Could I just do steps 1 through 6 and not trigger the rebuild with the sync button?

If you don't rebuild, the physical disk will not be part of the array, all reads and writes will still be happening on the emulated disk and you will remain unprotected from another disk failure. The physical disk only has the data on it from the instant before the write failed, all subsequent writes are only on the emulated copy. So, at this point, you have 2 different sets of data, 1 that is actively being read and written as an emulated drive in the array, and 1 that is on the physical disk that stopped being updated when the write failed. Normally you want to use the current set of data, and write that to a physical disk, either the original physical disk that was in the slot or a new disk, depending on the condition of the original drive.
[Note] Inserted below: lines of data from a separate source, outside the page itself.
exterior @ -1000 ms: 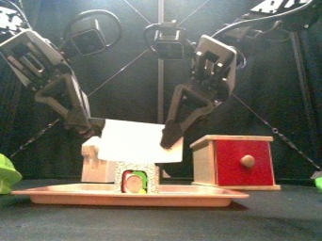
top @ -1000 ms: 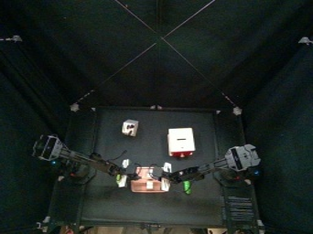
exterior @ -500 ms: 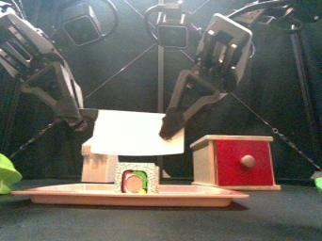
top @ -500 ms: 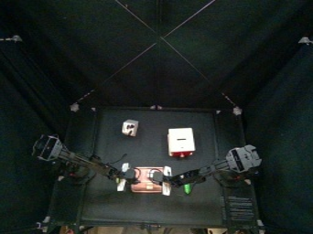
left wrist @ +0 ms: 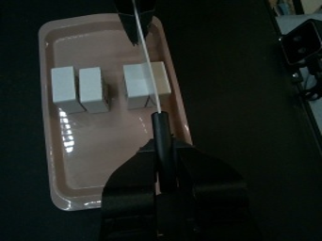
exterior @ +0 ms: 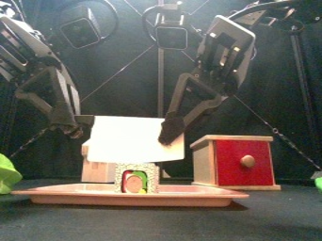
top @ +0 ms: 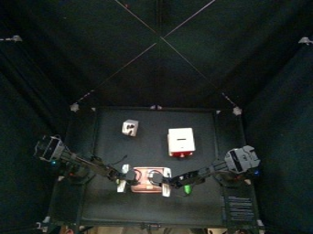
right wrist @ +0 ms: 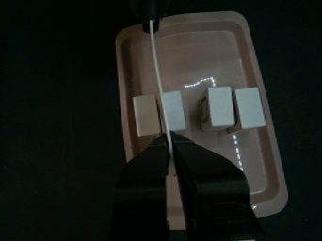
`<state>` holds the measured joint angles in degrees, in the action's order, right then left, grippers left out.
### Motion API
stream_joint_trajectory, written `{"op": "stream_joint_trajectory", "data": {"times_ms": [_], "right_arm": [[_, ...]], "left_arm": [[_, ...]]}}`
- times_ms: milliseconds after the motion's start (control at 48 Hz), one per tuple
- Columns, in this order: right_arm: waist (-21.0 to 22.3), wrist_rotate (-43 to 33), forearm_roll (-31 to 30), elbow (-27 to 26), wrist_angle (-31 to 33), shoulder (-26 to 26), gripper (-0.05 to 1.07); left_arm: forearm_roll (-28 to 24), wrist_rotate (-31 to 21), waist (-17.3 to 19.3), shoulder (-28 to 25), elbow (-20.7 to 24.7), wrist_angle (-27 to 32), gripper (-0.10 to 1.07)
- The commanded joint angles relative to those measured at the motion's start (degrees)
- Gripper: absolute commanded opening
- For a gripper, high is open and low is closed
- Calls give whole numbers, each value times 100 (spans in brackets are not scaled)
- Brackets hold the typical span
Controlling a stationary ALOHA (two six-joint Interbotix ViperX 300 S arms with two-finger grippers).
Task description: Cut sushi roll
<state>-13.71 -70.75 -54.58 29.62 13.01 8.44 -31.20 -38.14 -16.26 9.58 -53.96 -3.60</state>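
Both of your grippers meet over the reddish-brown tray (top: 137, 188) at the table's front in the top view: the left gripper (top: 120, 179) at its left end, the right gripper (top: 181, 186) at its right. The sushi roll (top: 148, 176) is a tiny pale speck on the tray between them. Behind stand a white box with a red edge (top: 181, 142) and, well apart from it, a small white-and-tan block (top: 128, 127).

From the front, you see the left gripper (exterior: 83, 129) and right gripper (exterior: 167, 132) each pinching one upper corner of a flat white cutter (exterior: 126, 141). Its lower edge sits just above the sushi roll (exterior: 134, 177), whose cut face shows a dark and green middle. Whether they touch, you cannot tell. The roll stands on the tray (exterior: 51, 194). The box (exterior: 239, 160) is behind to the right, and a green object (exterior: 7, 174) shows at the left edge.

In the left wrist view, your left gripper (left wrist: 156, 120) is closed on the cutter (left wrist: 150, 71), seen edge-on as a thin line. It crosses the largest piece of the sushi roll (left wrist: 136, 85); two smaller slices lie beside it on the tray (left wrist: 113, 174).

In the right wrist view, the right gripper (right wrist: 164, 138) is likewise closed on the cutter (right wrist: 153, 66), whose line runs over the widest piece of the roll (right wrist: 174, 111) on the tray (right wrist: 251, 179).
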Motion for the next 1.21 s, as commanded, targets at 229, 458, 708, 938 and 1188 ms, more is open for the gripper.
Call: {"op": "stream_joint_trajectory", "data": {"times_ms": [229, 458, 708, 938, 1188], "right_arm": [[70, -9, 0, -149, 18, -97, 18], [62, -9, 18, -149, 18, -35, 18], [53, -18, 44, -158, 26, 70, 18], [53, -18, 62, -185, 26, 237, 18], [53, -18, 88, -176, 18, 352, 17]], "left_arm": [[-9, 18, -97, -9, 158, -35, 9], [-18, 18, -97, -114, 176, -35, 9], [-9, 26, -97, -229, 193, -35, 10], [-9, 18, -97, -422, 211, -35, 10], [-18, 18, -88, -589, 264, -35, 10]]}}
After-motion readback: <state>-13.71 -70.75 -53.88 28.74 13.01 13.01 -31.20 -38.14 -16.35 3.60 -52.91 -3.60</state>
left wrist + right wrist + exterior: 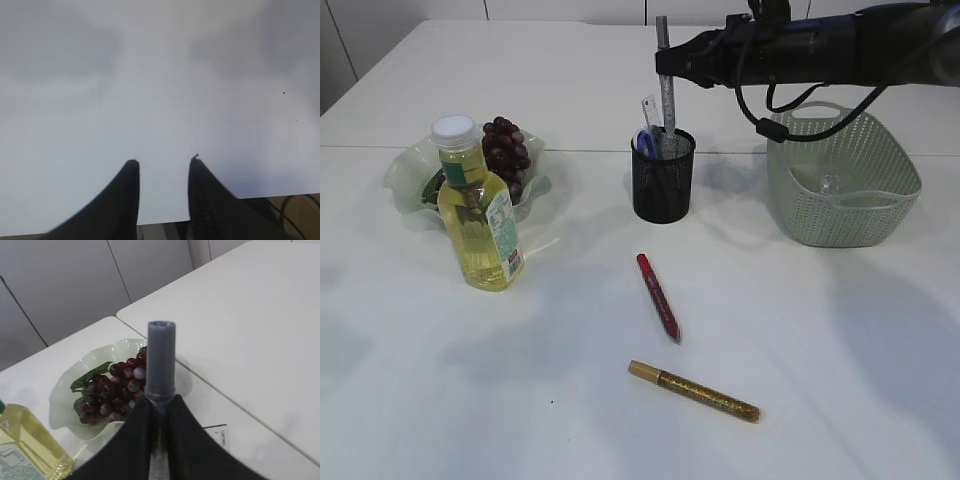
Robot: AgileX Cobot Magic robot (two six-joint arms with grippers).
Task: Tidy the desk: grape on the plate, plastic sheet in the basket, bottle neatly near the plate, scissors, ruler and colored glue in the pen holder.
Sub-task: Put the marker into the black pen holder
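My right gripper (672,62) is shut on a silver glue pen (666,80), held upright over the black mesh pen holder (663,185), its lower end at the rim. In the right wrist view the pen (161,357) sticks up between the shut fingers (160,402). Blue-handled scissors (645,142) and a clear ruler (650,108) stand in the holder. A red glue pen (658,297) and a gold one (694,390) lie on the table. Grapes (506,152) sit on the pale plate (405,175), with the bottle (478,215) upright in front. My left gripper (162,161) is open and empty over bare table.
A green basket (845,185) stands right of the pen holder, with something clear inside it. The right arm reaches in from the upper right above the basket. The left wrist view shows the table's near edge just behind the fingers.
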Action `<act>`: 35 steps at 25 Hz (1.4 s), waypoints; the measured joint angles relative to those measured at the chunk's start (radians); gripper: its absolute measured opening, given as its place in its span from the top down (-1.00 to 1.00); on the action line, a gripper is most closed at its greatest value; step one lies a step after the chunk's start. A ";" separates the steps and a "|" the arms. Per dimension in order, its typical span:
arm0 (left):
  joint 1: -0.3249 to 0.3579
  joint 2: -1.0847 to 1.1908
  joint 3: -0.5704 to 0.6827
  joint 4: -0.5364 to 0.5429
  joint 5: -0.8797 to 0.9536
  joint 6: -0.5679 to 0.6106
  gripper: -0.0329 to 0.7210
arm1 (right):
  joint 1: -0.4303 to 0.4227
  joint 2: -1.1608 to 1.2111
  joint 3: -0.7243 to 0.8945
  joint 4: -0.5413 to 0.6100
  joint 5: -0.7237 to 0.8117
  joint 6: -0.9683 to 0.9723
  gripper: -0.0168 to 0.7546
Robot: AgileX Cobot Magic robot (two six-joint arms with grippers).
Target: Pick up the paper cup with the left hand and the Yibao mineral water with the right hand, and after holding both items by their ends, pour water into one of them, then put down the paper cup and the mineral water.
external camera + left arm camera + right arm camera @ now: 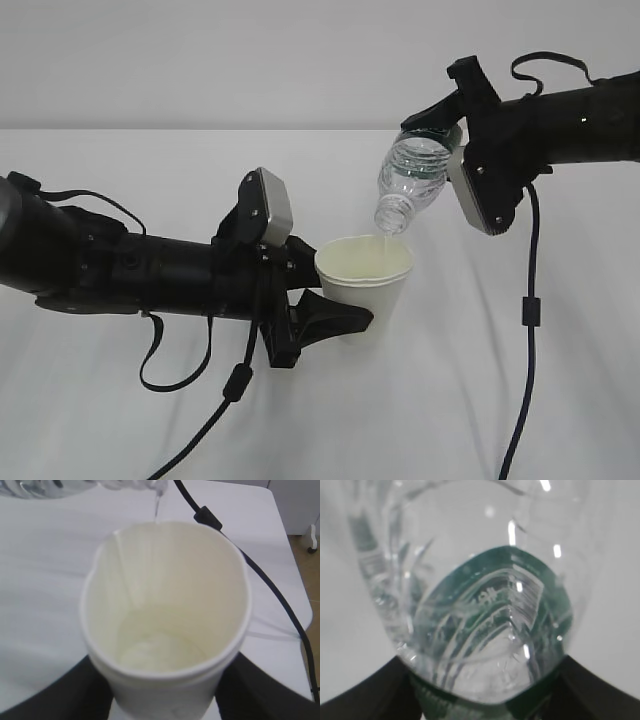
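My left gripper (322, 300) is shut on the white paper cup (364, 284), holding it upright just above the table. In the left wrist view the cup (165, 615) fills the frame between the black fingers (60, 695), with a little water in its bottom. My right gripper (447, 125) is shut on the Yibao mineral water bottle (415, 180), tilted mouth-down over the cup's rim. A thin stream of water (385, 243) falls from its mouth into the cup. The right wrist view shows the clear bottle (480, 605) with its green label up close.
The white table (560, 380) runs all round both arms. Black cables hang from the right arm (527, 330) and the left arm (235, 385) onto the table. The table's right edge and floor show in the left wrist view (305, 555).
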 joint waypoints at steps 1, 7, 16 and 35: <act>0.000 0.000 0.000 0.000 0.000 0.000 -0.18 | 0.000 0.000 0.000 0.000 0.000 0.000 -0.20; 0.000 0.000 0.000 0.000 0.000 0.000 -0.18 | 0.000 0.000 0.000 -0.002 -0.002 0.000 -0.20; 0.000 0.000 0.000 0.000 0.000 0.000 -0.20 | 0.014 0.000 0.000 -0.002 -0.002 0.001 -0.20; 0.000 0.000 0.000 0.006 0.000 0.000 -0.21 | 0.018 0.000 0.000 -0.002 0.012 0.001 -0.20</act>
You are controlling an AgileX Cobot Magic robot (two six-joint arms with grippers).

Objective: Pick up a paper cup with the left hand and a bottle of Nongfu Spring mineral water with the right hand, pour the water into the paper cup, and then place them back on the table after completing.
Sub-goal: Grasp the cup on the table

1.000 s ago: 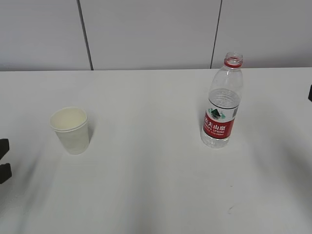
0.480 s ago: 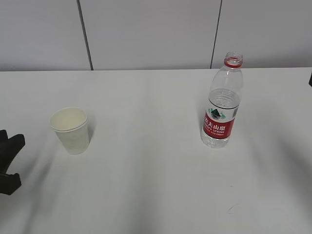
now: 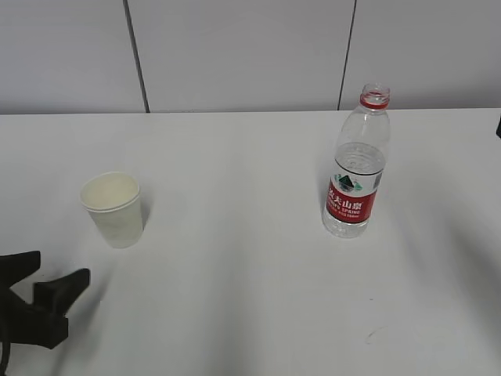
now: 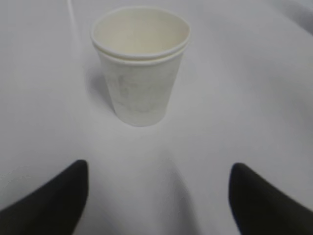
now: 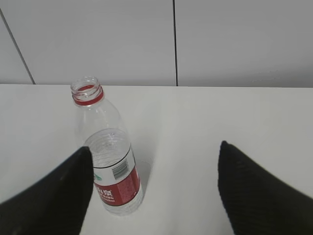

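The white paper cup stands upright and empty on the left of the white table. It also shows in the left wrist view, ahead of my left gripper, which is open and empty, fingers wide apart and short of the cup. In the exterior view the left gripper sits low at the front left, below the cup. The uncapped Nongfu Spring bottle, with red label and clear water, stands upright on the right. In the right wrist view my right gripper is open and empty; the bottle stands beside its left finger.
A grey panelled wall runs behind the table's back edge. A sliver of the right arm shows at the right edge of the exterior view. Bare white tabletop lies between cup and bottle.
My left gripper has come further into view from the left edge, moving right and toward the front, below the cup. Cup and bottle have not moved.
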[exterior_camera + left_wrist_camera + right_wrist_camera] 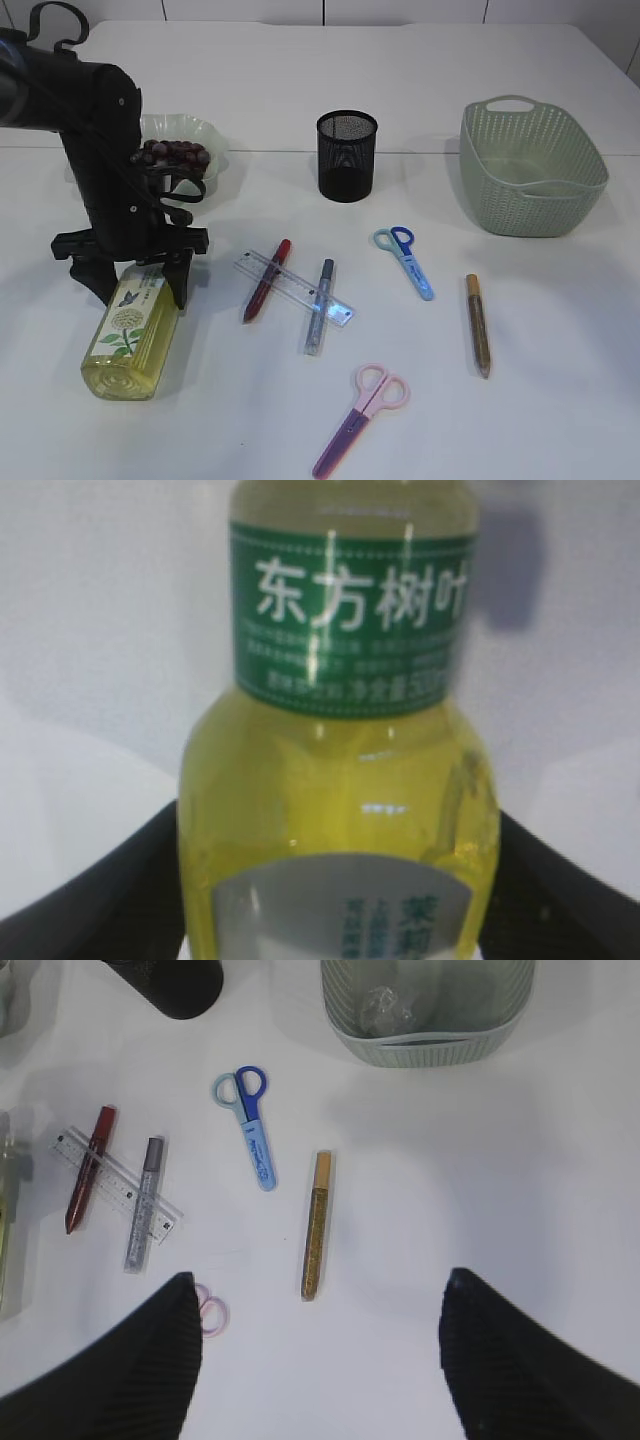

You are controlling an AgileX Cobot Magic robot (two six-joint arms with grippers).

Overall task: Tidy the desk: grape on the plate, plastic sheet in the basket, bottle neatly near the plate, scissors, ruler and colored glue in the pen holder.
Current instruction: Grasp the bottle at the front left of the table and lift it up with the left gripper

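left gripper [135, 285] of mine straddles the lying bottle [131, 332] near the table's front-left corner, fingers [95, 895] spread wide, seemingly not clamping; my right gripper [320, 1345] hangs open above the table.

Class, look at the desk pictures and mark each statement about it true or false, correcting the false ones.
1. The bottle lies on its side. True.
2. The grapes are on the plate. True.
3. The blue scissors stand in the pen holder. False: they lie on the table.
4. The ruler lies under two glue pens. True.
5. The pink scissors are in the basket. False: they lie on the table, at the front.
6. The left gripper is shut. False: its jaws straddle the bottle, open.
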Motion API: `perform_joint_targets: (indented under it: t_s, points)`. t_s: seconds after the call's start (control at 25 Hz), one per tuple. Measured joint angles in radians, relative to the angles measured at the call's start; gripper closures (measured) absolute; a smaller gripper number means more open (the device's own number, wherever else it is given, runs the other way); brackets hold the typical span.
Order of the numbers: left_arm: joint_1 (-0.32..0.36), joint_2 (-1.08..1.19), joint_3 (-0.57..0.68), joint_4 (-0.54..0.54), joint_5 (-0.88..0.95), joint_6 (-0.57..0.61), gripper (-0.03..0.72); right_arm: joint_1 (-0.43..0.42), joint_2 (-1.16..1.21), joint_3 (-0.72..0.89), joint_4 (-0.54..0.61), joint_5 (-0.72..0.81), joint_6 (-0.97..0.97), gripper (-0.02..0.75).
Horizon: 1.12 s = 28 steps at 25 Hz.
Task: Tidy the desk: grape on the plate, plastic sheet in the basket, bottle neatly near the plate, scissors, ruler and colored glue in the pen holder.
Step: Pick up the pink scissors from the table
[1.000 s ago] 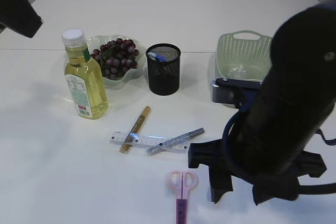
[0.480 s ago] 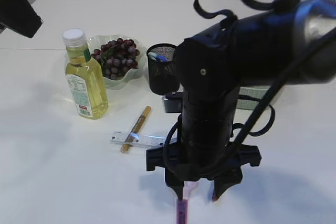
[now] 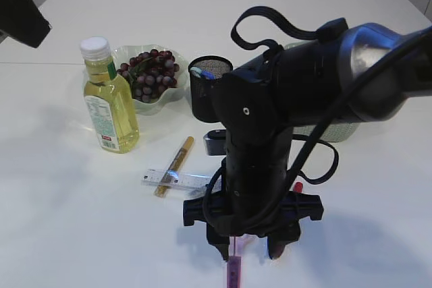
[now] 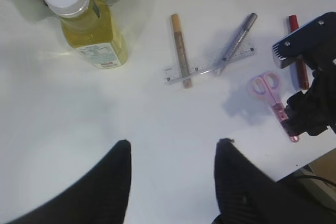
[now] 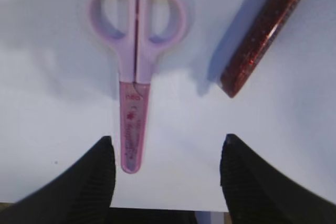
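The pink scissors (image 5: 135, 103) lie flat and shut on the tabletop (image 3: 67, 220) near its front edge, directly beneath the right claw (image 5: 165, 174), whose jaws stand apart and empty; light, rigid and thin, they probably grip best across the sheathed blade below the handle loops.

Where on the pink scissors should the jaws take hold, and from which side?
Probably from straight above, across the narrow sheathed blade just below the loops. The pink scissors lie flat and closed, and the red glue pen lies apart, so the open jaws have room.
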Motion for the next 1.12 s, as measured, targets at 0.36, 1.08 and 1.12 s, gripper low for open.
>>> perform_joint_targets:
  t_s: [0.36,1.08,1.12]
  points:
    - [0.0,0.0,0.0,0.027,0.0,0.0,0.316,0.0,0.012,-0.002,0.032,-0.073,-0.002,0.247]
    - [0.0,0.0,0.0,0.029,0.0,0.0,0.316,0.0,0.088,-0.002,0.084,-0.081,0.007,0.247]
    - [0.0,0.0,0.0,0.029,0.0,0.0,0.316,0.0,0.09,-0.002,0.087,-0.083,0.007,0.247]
In some circumstances if parity was not in sync when the write failed, you can end up with the emulated data being corrupt, in which case you should rebuild to a new drive to attempt data recovery on both the original drive that was kicked out of the array and the emulated copy written to the new drive and see which copy is most correct.

16 hours ago, quattro said:

Why is the word reconstruct being used in this message instead of rebuild?

The parity emulated disk is being reconstructed on the fly by reading all the remaining drives, and you need to commit that emulated data to a physical disk, rebuilding it and getting the array back in sync so it is once again fault tolerant.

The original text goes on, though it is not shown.